EXERCISE DIRECTIONS: Which lines of the data contain the string "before"? Show each of them.

MATERIAL PROVIDED:
_____
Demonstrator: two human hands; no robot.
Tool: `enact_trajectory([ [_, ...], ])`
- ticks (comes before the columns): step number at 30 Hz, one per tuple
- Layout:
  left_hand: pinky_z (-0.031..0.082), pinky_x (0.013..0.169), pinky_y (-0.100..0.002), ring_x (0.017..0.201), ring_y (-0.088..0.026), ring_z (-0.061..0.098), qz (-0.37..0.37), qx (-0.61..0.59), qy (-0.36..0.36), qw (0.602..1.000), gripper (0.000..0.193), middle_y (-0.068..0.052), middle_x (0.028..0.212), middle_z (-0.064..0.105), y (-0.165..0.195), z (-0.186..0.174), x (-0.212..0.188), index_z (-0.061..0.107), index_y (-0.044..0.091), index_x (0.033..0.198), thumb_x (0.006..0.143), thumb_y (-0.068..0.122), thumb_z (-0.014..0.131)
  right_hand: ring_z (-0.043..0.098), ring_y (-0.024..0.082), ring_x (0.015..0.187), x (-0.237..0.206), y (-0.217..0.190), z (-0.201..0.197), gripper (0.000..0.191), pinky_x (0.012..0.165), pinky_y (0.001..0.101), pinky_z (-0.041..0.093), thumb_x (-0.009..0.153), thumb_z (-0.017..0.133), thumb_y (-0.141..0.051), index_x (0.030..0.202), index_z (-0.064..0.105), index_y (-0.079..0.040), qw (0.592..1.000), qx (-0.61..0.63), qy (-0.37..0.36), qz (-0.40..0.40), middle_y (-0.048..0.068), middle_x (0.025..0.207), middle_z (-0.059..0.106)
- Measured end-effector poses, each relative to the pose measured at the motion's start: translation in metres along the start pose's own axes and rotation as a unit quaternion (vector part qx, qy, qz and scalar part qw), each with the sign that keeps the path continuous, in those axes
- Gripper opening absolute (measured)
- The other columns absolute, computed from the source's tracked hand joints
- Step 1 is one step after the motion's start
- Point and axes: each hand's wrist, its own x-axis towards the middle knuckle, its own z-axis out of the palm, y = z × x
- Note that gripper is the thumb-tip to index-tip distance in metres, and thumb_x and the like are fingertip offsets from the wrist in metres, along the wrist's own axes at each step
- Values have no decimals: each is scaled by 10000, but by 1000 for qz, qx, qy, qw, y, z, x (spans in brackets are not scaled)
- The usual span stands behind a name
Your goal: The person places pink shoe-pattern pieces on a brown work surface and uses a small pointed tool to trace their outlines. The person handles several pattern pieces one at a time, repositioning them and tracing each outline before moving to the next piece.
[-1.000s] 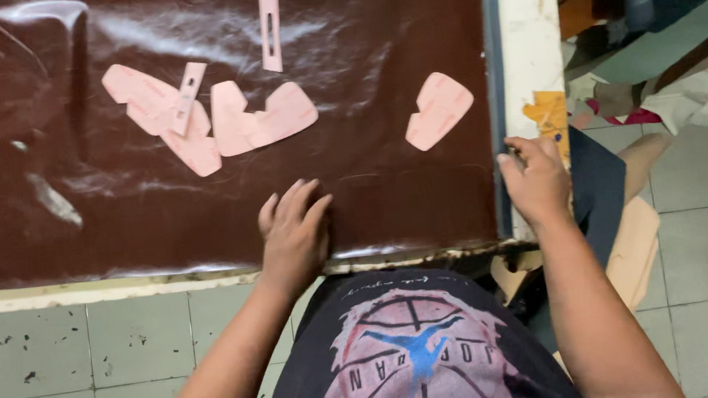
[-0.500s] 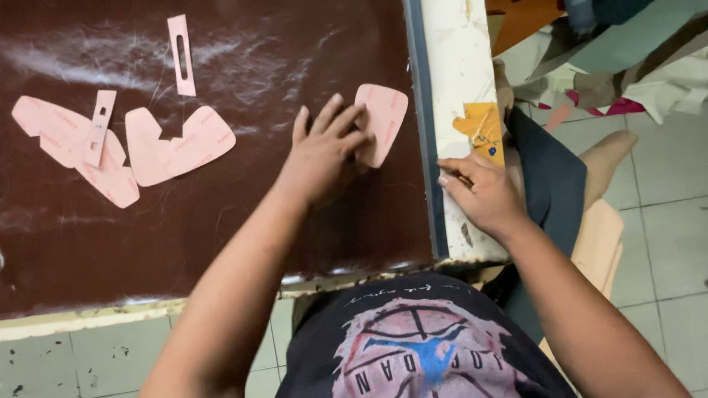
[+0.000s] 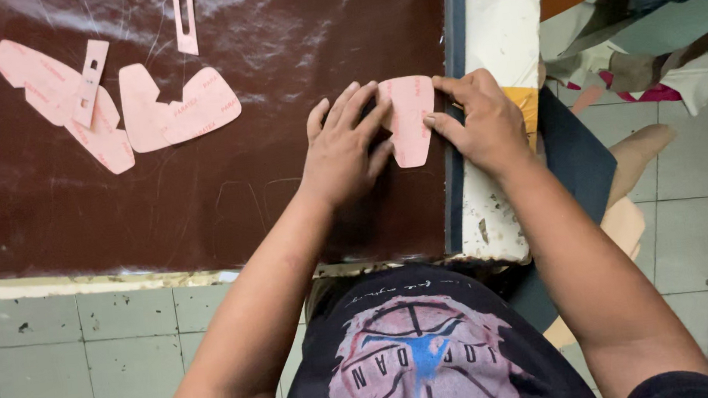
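Both hands, the left hand (image 3: 347,146) and right hand (image 3: 481,120), press one pink pattern (image 3: 410,120) flat at the brown sheet's (image 3: 223,186) right edge, untraced; other patterns (image 3: 116,105) wait upper left.

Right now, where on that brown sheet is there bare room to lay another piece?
Bare: the brown sheet between the pink pieces and its near edge. Crowded: the right side, where the left hand and right hand press the pink template, and the upper left.
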Motion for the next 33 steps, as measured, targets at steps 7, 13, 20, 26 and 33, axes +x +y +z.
enact_trajectory([
  [7,185,1231,-510,1508,-233,345,10,22,-15,1000,722,-42,1612,419,1,-11,3,513,167,1506,889,476,724,640,269,991,-2,-1,3,526,841,403,529,902,809,-393,1352,687,-150,1000,-6,3,11,98,1111,618],
  [13,184,1235,-516,1505,-236,347,13,36,-23,999,644,-27,1606,424,1,-11,2,576,252,1452,873,483,738,644,247,972,-3,1,0,430,846,376,525,943,782,-297,1333,715,-128,999,35,5,11,100,1081,630],
  [20,196,1247,-516,1513,-232,358,20,17,-7,1000,589,-22,1605,441,-2,-9,2,622,271,1415,879,475,757,651,217,839,-24,3,-13,246,768,330,524,955,729,-174,1185,765,-93,992,97,29,73,93,1023,675],
  [26,195,1234,-525,1503,-244,360,27,22,-12,999,593,-39,1596,443,-3,-10,1,626,251,1411,875,469,757,653,199,822,-36,-13,-1,277,728,331,525,937,782,-210,1194,766,-111,996,64,56,3,65,972,656],
  [33,197,1240,-525,1504,-241,364,24,12,-7,1000,594,-42,1595,446,-1,-12,2,628,241,1403,866,450,769,608,206,780,-35,-18,-1,355,667,352,508,900,817,-253,1242,772,-167,998,2,48,-27,55,927,580],
])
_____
RESPONSE TO THIS TASK:
- ticks (comes before the columns): step number at 30 Hz, one per tuple
Your goal: The person places pink shoe-pattern pieces on a brown work surface and uses a small pointed tool to trace their outlines. The person handles several pattern pieces one at a time, repositioning them and tracing each outline before moving to the next piece.

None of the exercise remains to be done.